Drink more coffee, and keep exploring this site and others to learn all you can. Then tell your accountant to send this site to their clients!
Try this on:
EARN a little more.
SPEND a little less
INVEST the difference
Keep Calm and Invest On
Revisit this list from time to time. If you’re early in your career, you probably won’t have the moolah to add to them all. Start with the Traditional pre-tax i401k and contribute as much as possible. The early money counts the most as it grows the longest, 7% every year, again and again and gain.
Have a regular job and a freelance biz?
If you have a regular job with an employer 401k, max that out first up to when their matching contributions end, then start with the Traditional i401k>HSA>Backdoor Roth IRA.

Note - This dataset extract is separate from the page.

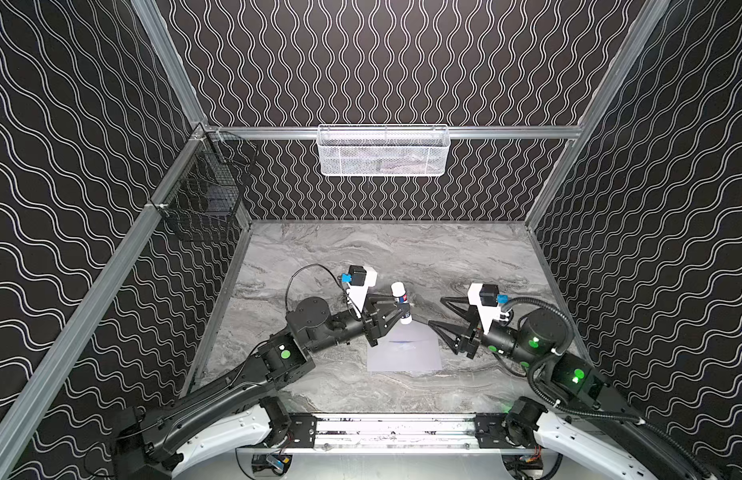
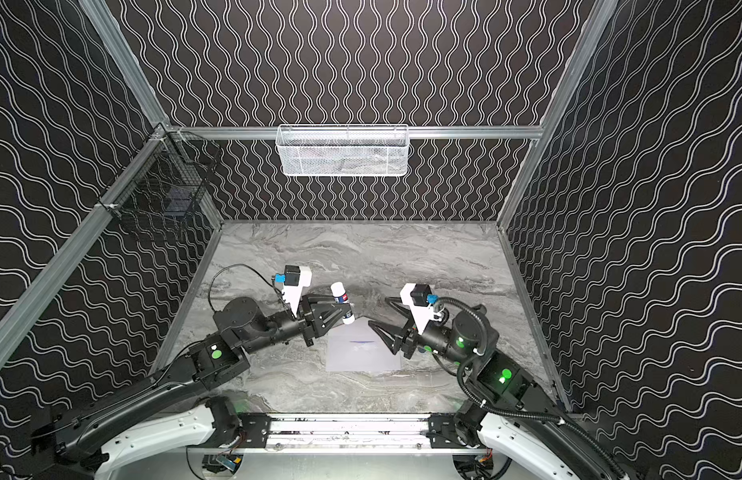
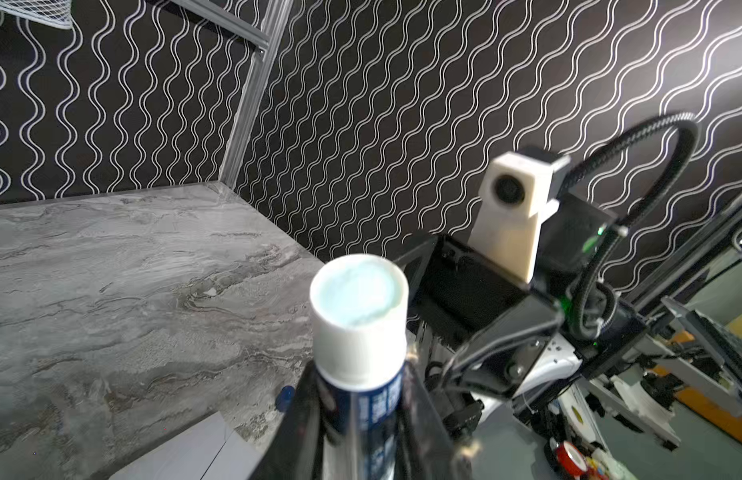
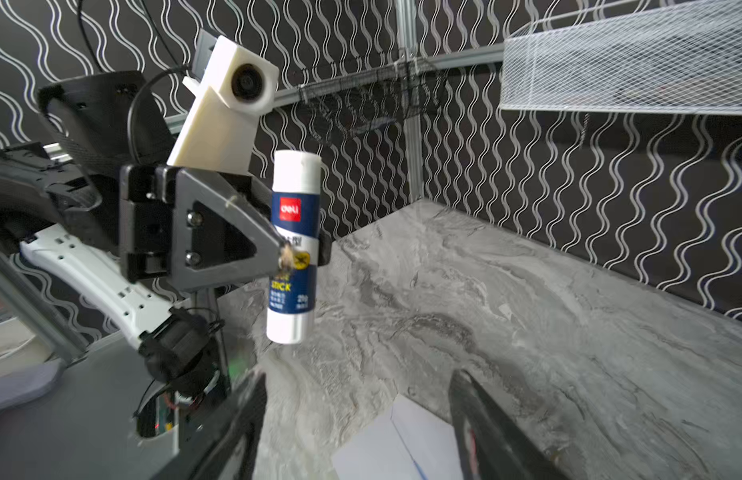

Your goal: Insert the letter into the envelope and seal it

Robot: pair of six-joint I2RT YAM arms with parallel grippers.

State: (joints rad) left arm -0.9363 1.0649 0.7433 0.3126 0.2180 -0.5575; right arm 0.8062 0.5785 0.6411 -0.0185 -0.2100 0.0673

Higher-income earning freelancers can really max out on these accounts in this order:
Traditional pre-tax i401k>HSA>Backdoor Roth IRA>Mega Backdoor Roth i401k>Taxable Brokerage Account. Throw the 529 in the mix if you have kids.
Suggestions, questions, thoughts? Hit me up below.
Scott Galloway, Professor of Marketing, NYU Stern on investing:
“The good news is, I know how to get you rich. The bad news is the answer is slowly.”